Is this what you are looking for?

BOOT REGULATIONS: limited running in Mk III Cbt Boots  
http://army.ca/forums/threads/88869/post-871523.html#msg871523
Reply #4


----------



## armyvern (1 Apr 2016)

Techdude said:
			
		

> Hey guys...I have a quick question I thought one of the members here would know the answer to. Does anyone have a copy or know where I can get a copy of a CANFORGEN on how our Canadian combat boots were crap and caused medical issues...something to that effect...not exactly sure what it said but I thought it may help with my pension app with VAC...thanks in advance



I don't recall such a CANFORGEN on the old combat boots ... we phased them out as the manufacturing dies for them became unuseable, not because they were crap and causing injuries.

Please clarify as to which boots you are referring.


----------



## armyvern (1 Apr 2016)

mariomike said:
			
		

> Is this what you are looking for?
> 
> BOOT REGULATIONS: limited running in Mk III Cbt Boots
> http://army.ca/forums/threads/88869/post-871523.html#msg871523
> Reply #4



CANLANDGEN.  That covers the running bit.  I am not finding anything on "normal" use for marching troops, regular day to day wear.
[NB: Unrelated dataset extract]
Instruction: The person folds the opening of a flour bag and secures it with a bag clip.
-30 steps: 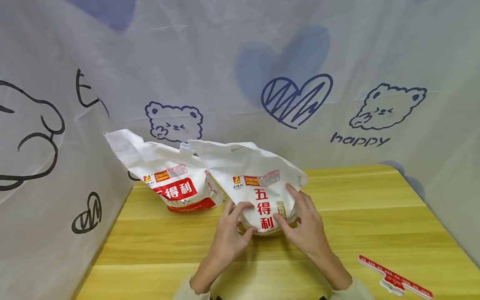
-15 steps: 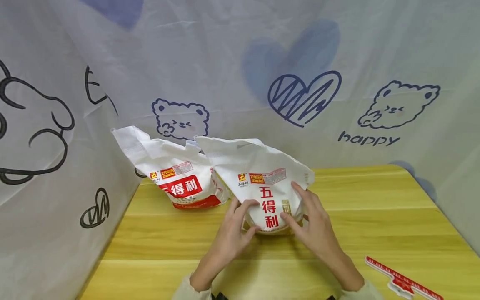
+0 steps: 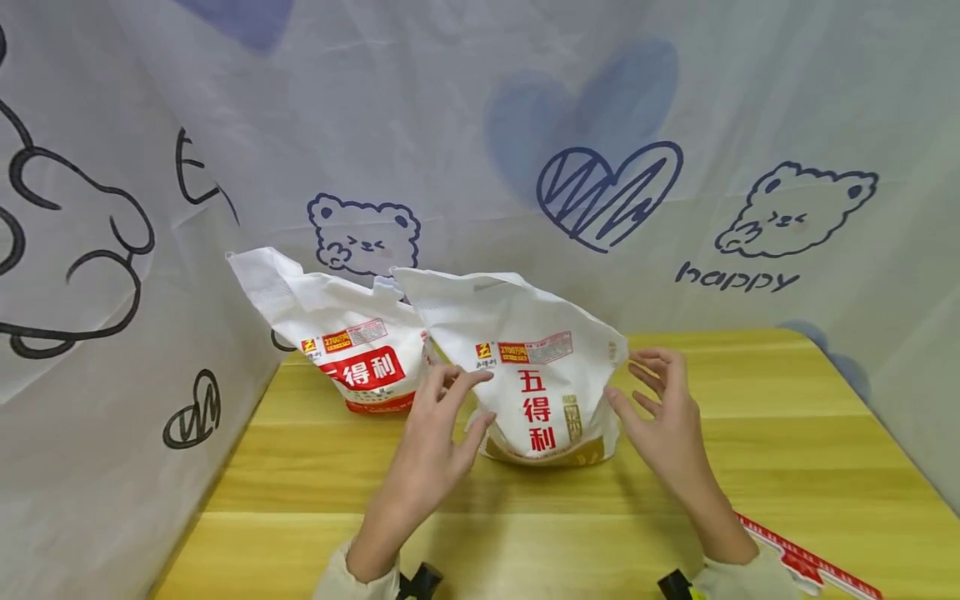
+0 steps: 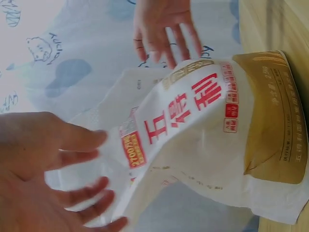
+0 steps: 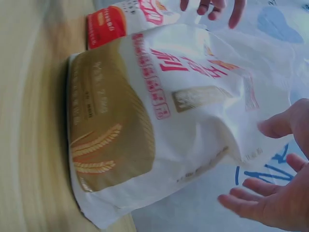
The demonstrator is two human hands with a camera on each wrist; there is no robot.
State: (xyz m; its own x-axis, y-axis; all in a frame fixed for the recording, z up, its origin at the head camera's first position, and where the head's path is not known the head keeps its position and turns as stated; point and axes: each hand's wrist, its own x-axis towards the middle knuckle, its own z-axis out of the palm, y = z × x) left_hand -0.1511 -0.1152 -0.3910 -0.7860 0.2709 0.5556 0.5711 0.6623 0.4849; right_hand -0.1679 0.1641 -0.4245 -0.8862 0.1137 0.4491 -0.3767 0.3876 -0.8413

That may work for the OP though with VAC if he was frequently running in his boots.


----------



## armyvern (1 Apr 2016)

E-copy here of the below ref'd CANLANDGEN:

https://www.cfmws.com/en/AboutUs/PSP/DFIT/Fitness/Documents/CANLANGEN%2000698_E.pdf


----------



## Rifleman62 (1 Apr 2016)

A couple more references. I broke both my feet at different times. Got 3% and 5%, 5/5ths after FINAL appeal. The txt doc is from a PDF of a PPT on subject, so read through all the funny objects.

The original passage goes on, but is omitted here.